(Brief): Look for the word "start" in the entries below, then copy every line that has it.

::::::::

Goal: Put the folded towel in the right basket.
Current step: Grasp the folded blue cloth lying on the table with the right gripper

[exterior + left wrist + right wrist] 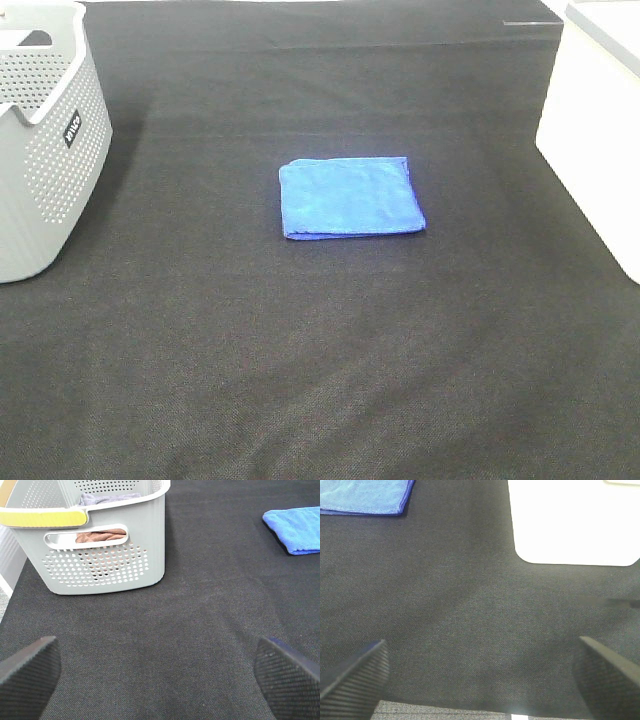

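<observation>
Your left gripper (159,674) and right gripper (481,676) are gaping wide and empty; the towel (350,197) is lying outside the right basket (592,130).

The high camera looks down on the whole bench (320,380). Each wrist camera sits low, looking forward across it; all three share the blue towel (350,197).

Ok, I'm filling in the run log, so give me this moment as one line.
towel: folded, flat on table, ungrasped | right basket: right edge | left gripper: open, empty | right gripper: open, empty
</observation>
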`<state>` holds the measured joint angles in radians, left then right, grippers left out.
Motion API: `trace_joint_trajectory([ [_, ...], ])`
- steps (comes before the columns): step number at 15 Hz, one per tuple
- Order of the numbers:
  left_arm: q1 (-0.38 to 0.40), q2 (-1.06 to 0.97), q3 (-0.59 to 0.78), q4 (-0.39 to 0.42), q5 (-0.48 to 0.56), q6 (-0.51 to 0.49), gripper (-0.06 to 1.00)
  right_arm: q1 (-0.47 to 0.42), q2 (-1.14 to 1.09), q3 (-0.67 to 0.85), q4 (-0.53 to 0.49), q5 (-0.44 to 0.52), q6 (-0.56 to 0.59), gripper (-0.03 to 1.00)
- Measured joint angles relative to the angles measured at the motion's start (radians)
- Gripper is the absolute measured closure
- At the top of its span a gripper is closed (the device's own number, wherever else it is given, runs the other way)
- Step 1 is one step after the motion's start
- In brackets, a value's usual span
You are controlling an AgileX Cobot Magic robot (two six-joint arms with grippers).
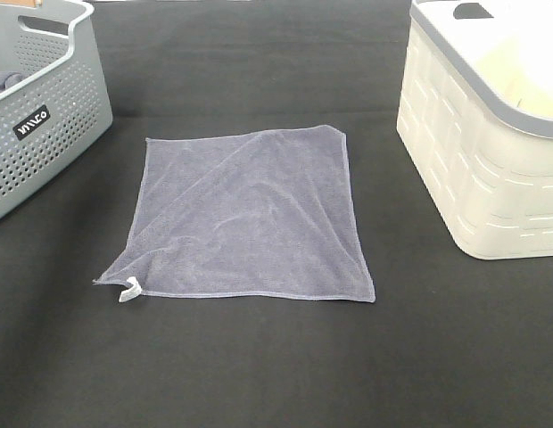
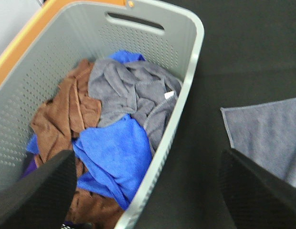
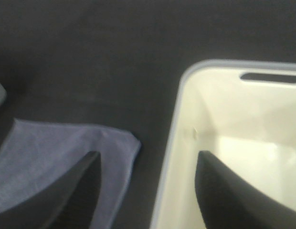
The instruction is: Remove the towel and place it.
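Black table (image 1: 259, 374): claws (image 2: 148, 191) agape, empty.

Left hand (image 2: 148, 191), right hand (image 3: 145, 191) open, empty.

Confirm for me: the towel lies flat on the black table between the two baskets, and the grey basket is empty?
Not empty. The left wrist view shows the grey basket holding brown, grey and blue cloths. The towel does lie flat on the black table between the two baskets.

Towel (image 1: 250, 218) flat between grey basket (image 1: 53, 134), cream bin (image 1: 473, 160).
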<state>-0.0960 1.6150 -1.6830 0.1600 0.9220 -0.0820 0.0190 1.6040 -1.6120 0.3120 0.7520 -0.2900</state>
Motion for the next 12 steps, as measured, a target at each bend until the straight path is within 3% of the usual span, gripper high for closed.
trace_joint_trajectory([
  [3,0.0,0.054,-0.12,-0.063,0.12,0.002,0.18,0.0,0.04,-0.156,-0.232,0.199,0.121,0.23],
  [7,0.0,0.053,-0.133,-0.085,0.272,0.0,0.18,0.0,0.043,-0.239,-0.349,0.417,0.132,0.17],
  [10,0.0,0.042,-0.133,-0.086,0.288,0.0,0.18,0.0,0.032,-0.215,-0.389,0.456,0.136,0.18],
  [12,0.0,0.005,-0.124,-0.112,0.288,0.0,0.18,0.0,-0.034,-0.119,-0.382,0.457,0.145,0.18],
])
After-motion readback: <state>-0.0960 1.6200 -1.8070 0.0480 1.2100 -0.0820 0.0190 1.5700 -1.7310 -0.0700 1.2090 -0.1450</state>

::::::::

(Response to this exercise):
- Measured joint angles relative to the angles measured at the motion's start (radians)
- Step 1 is one step after the motion's start

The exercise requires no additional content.